- [WORK TASK]: Without the pictures, output all of the data exactly.

**** SOURCE DATA ****

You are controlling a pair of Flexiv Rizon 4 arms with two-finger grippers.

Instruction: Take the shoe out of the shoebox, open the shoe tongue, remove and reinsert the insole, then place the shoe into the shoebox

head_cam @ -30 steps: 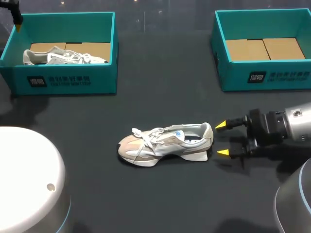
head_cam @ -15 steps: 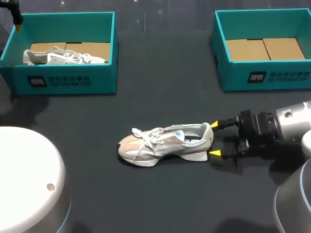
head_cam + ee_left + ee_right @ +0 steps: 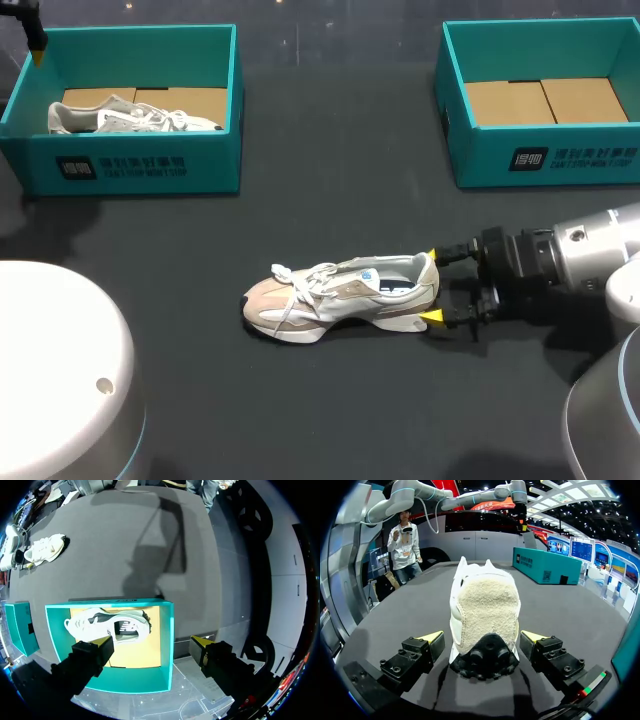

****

- [YOUR RESPONSE]:
You are controlling a pair of Flexiv Rizon 4 arms with two-finger grippers.

Instruction: Take the shoe out of the shoebox, open the shoe tongue, remove and reinsert the insole, then place the shoe into the shoebox

head_cam @ -30 steps: 
head_cam @ -15 steps: 
head_cam + ee_left + ee_right @ +0 steps: 

The response to this exercise is finished.